═════ Information provided ═════

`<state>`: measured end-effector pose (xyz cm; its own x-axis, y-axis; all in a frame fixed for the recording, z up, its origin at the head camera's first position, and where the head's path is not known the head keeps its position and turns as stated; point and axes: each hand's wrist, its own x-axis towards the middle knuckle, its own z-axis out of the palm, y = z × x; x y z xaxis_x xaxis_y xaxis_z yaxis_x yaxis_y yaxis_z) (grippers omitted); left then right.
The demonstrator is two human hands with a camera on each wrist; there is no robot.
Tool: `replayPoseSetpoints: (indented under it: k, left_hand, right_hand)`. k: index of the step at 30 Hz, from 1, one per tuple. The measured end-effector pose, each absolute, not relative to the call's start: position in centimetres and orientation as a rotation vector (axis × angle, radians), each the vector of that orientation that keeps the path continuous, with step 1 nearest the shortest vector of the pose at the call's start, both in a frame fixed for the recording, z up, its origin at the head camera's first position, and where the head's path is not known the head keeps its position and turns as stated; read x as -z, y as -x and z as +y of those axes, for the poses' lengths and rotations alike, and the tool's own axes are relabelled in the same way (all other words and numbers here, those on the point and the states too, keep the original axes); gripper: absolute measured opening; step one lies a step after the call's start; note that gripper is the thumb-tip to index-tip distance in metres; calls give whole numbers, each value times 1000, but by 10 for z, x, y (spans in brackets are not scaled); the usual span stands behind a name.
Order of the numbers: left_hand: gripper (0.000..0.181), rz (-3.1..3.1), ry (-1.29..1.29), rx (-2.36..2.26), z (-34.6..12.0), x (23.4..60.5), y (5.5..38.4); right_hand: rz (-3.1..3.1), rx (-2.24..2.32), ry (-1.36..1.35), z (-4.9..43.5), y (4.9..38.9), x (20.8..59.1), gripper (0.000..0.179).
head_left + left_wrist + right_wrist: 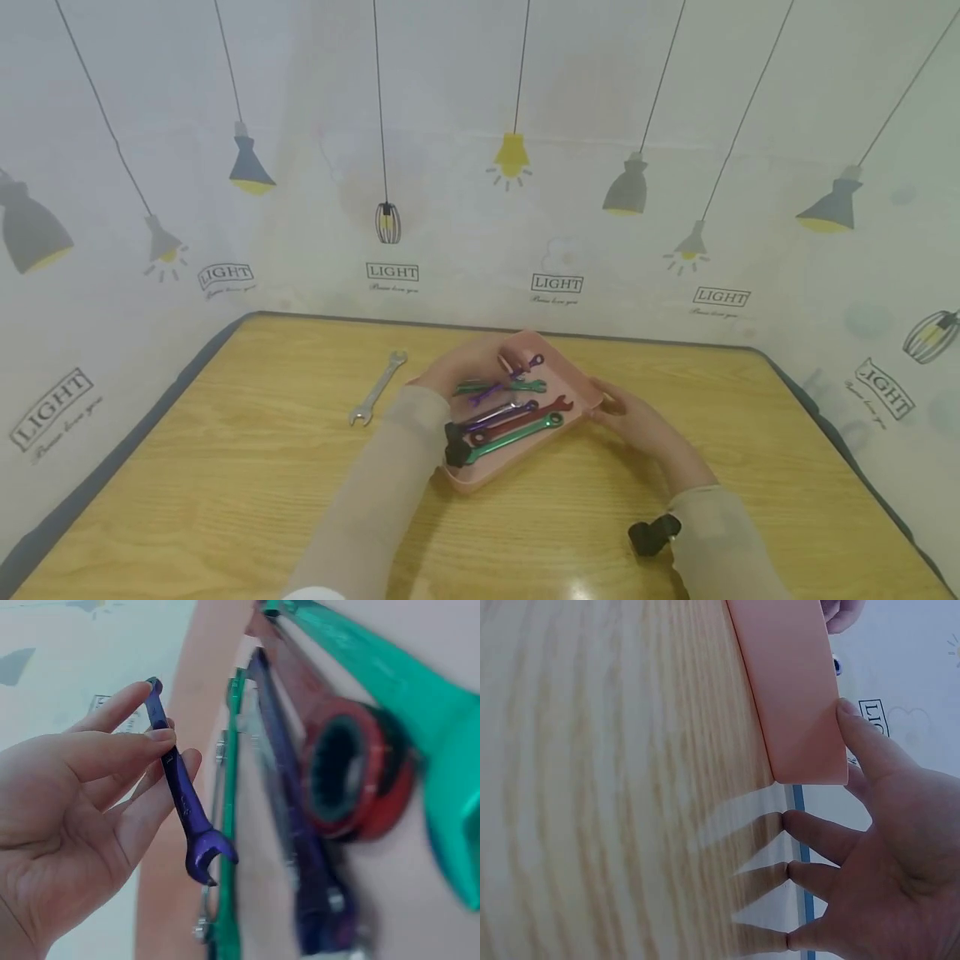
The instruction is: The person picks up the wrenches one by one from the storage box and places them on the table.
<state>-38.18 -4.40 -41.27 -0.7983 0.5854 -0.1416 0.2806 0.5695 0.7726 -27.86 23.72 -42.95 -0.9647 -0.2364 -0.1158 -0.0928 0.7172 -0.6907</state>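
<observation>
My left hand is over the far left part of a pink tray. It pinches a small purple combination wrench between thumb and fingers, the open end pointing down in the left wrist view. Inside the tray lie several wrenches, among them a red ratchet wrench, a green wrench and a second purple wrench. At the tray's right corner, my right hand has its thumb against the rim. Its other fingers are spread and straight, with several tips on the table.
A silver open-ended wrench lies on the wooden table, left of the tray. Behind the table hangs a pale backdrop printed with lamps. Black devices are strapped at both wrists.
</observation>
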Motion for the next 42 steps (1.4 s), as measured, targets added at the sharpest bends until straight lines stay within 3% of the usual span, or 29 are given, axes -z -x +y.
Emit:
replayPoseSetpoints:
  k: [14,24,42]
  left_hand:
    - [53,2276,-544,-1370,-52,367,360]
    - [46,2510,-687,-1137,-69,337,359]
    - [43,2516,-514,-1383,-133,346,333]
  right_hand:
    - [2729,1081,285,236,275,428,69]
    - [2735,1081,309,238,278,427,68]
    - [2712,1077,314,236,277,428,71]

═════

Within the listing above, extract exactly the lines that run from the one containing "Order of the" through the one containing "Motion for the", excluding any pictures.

Order of the numbers: left_hand: gripper (0.000..0.181), rz (-3.1..3.1), ry (-1.29..1.29), rx (-2.36..2.26), z (-34.6..12.0), x (23.4..60.5), y (5.5..38.4); right_hand: rz (-3.1..3.1), rx (-2.24..2.32), ry (-1.36..1.35), z (-4.9..43.5), y (4.9..38.9), x (20.8..59.1), gripper (0.000..0.179).
head_left + left_wrist + right_wrist: 
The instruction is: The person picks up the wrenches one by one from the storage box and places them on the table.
<state>-38.18 -4.40 -41.27 -0.7983 0.5854 -0.1416 0.2806 0.5695 0.7726 -27.86 23.72 -42.95 -0.9647 -0.2364 -0.1158 -0.0928 0.7172 -0.6907</state>
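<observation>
My left hand is over the far left part of a pink tray. It pinches a small purple combination wrench between thumb and fingers, the open end pointing down in the left wrist view. Inside the tray lie several wrenches, among them a red ratchet wrench, a green wrench and a second purple wrench. At the tray's right corner, my right hand has its thumb against the rim. Its other fingers are spread and straight, with several tips on the table.
A silver open-ended wrench lies on the wooden table, left of the tray. Behind the table hangs a pale backdrop printed with lamps. Black devices are strapped at both wrists.
</observation>
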Motion for the next 42 steps (1.4 s), as measured, targets added at the sharpest bends until straight lines stay within 3% of the usual span, or 29 are given, axes -z -x +y.

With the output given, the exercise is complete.